▸ The task:
Verbatim output of the lines below is required, with the images omitted.

::::

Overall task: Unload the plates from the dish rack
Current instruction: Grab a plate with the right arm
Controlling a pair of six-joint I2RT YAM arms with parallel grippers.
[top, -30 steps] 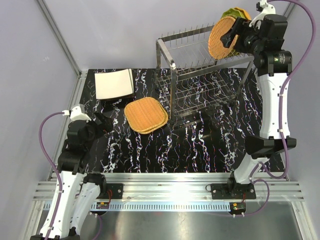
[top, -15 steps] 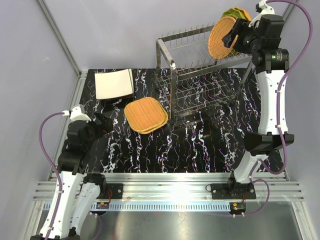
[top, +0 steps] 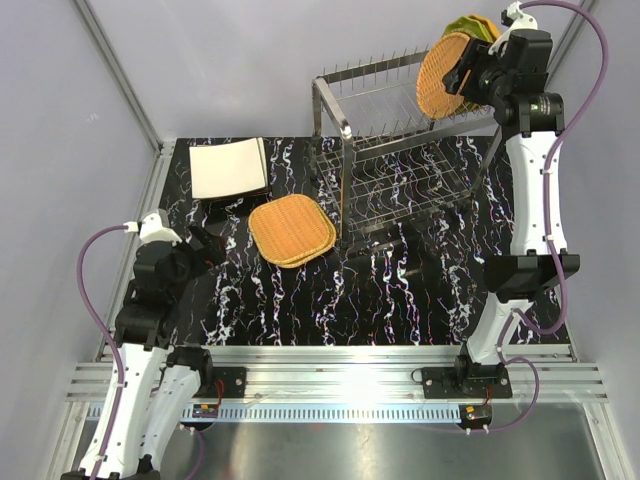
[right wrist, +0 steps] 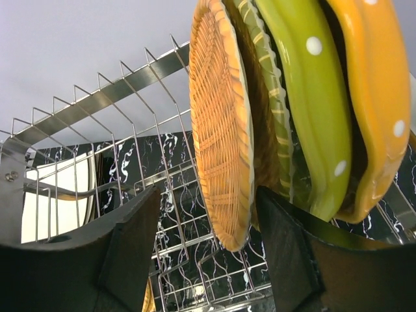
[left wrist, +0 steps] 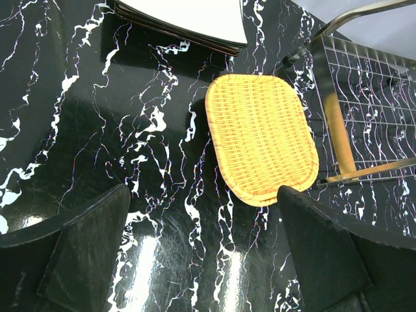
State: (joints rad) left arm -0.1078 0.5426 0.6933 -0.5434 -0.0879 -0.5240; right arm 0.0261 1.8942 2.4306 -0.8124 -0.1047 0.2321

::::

▸ Task response:
Overall task: Unload the plates from the dish rack
Current instruction: Grab a plate with the right arm
Controlling a pair of six-joint I2RT YAM arms with parallel grippers.
[top, -30 steps] 
[top, -15 steps] 
[top, +0 steps] 
[right wrist, +0 steps] 
[left wrist, +0 steps] 
State: (joints rad) left arm -0.1078 0.5426 0.6933 -0.5434 -0.0879 -0.5240; right arm 0.0261 1.8942 2.4306 -0.8124 -0.1047 0.2321

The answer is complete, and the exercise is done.